LA SPAGNA VA MEGLIO DELL’ITALIA

In Spagna e in Italia il 2013 è cominciato nello stesso modo. Male.

In entrambi i paesi il prodotto interno lordo è diminuito dello 0,5% nel primo trimestre, secondo i dati Eurostat pubblicati il 15 maggio. Un nuovo calo che fa seguito a una contrazione dell’economia dell’1,2 e del 2,4% rispettivamente.

Tuttavia, la Spagna, che fino a ieri faceva temere Bruxelles e gli economisti, sembra sulla buona strada per riprendersi. «Il paese globalmente prende buone misure per creare le condizioni di una ripresa durevole», ha detto Simon O’Connor, portavoce del commissario europeo agli affari economici Olli Rehn.

Le due più grandi economie del Sud Europa non cessano di precipitare: esse sono ormai al settimo trimestre consecutivo di contrazione del pil.

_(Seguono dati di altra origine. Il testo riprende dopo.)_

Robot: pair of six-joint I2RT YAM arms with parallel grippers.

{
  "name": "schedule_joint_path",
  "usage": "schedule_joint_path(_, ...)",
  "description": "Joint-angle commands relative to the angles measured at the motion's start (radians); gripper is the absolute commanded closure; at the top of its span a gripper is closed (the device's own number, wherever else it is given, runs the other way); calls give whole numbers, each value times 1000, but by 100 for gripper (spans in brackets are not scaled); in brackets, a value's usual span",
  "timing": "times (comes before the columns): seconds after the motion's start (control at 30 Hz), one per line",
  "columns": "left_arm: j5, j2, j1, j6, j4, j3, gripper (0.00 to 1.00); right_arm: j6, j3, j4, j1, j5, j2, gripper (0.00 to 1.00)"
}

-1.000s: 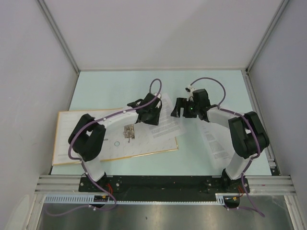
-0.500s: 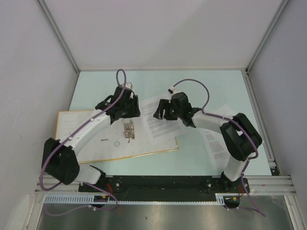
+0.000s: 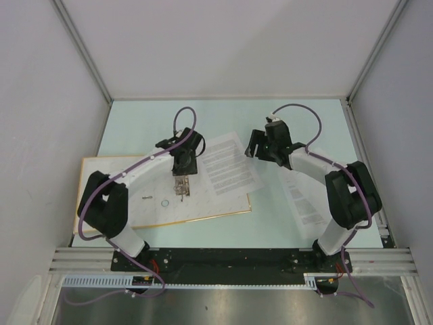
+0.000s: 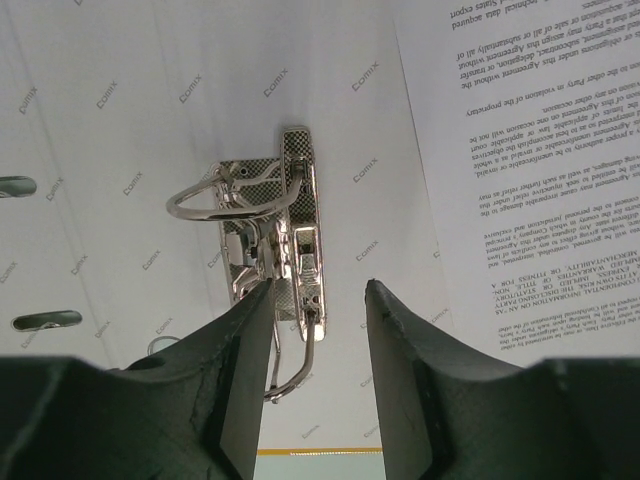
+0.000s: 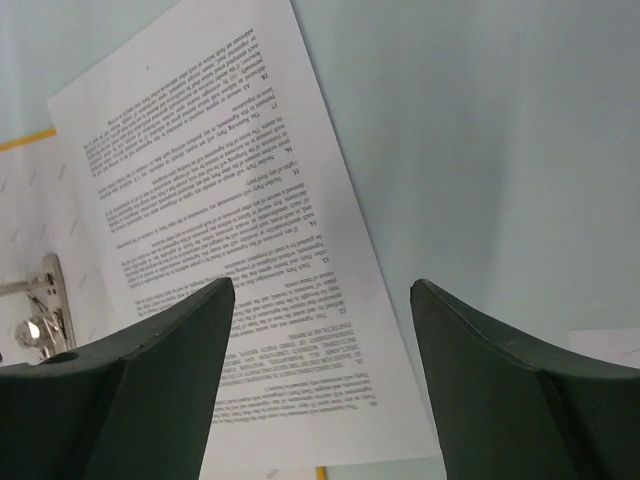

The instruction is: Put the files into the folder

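Observation:
The folder [image 3: 122, 196] lies open and flat at the left, pale cream inside with a yellow edge. Its metal ring mechanism [image 3: 181, 187] stands at its middle, rings closed in the left wrist view [image 4: 270, 230]. One file sheet [image 3: 229, 164] with dense text lies tilted, partly on the folder's right half; it also shows in both wrist views [image 4: 520, 150] [image 5: 220, 200]. My left gripper [image 3: 183, 169] is open and empty just above the mechanism, its fingertips [image 4: 255, 320] straddling the lever end. My right gripper [image 3: 256, 145] is open and empty above the sheet's right edge [image 5: 322, 290].
A second printed sheet [image 3: 303, 200] lies on the pale green table under my right arm; its corner shows in the right wrist view [image 5: 610, 345]. Grey walls close in the left, back and right. A small ring [image 3: 164, 202] and a slot [image 3: 146, 198] mark the folder's left half.
My left gripper swung left off the sheet, then settled over the ring mechanism. My right gripper reached left over the sheet and drew back right. The sheet stays on the folder.

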State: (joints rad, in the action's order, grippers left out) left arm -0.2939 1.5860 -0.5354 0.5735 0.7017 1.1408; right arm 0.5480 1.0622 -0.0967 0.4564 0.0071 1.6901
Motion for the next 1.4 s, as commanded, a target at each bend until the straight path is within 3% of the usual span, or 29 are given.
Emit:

Ma l’Italia sembra affondare di più e più velocemente rispetto alla Spagna, che pure è affossata dall’esplosione della bolla immobiliare. Dal primo trimestre 2008 l’Italia ha visto la propria ricchezza nazionale crollare dell’8,6%, mentre quella della Spagna è diminuita del 6,9%.

Certo, la situazione spagnola è poco invidiabile, come dimostra fra l’altro la disoccupazione, che colpisce il 26,7% della popolazione attiva (e il 55,9% dei giovani di meno di 25 anni). In Italia il tasso, benché elevato, si attesta all’11,5% (38,4% tra i giovani).

Anche la situazione delle finanze pubbliche iberiche è inquietante. Il deficit pubblico dovrebbe quest’anno rappresentare il 6,5% del pil, secondo la Commissione europea.

In compenso, l’Italia dovrebbe riuscire a mantenere il deficit sotto la barra del 3%, grazie agli sforzi fatti per limitare la spesa pubblica.

Tuttavia in Spagna si cominciano a cogliere, qua e là, segnali positivi, incoraggianti per il futuro della quarta economia dell’Eurozona. A cominciare dalla ripresa delle esportazioni, che l’anno scorso sono cresciute del 2,8%. A forza di tagliare i salari, il paese è tornato a essere competitivo, e attira le industrie straniere. Mentre le imprese locali, quelle che sono state risparmiate dalla crisi, sembrano sul punto di ripartire: se il credito manca ancora in maniera eclatante, il loro tasso di profitto è passato dal 35,5% nel 1999 al 41,4% nel 2011. In Italia la tendenza è inversa, con un tasso di profitto passato dal 47% nel 1999 al 39% nel 2012.

«Abbiamo ancora un aggiustamento fiscale importante da portare a termine, un problema drammatico di disoccupazione da risolvere e una emorragia di popolazione da gestire e accettare», osserva Rafael Pampillon, docente all’Ie Business School di Madrid, «ma il paese può uscire da questa crisi più forte, con un’economia più moderna, più competitiva e più orientata all’export».

Parole che sono musica per le orecchie del premier Mariano Rajoy, in caduta di popolarità.

In Italia, se lo sforzo di rigore è stato avviato, resta ancora molto da fare. E le riforme del professor Monti, che avrebbero dovuto restituire competitività a un’economia in perdita di velocità, sono rimaste lettera morta.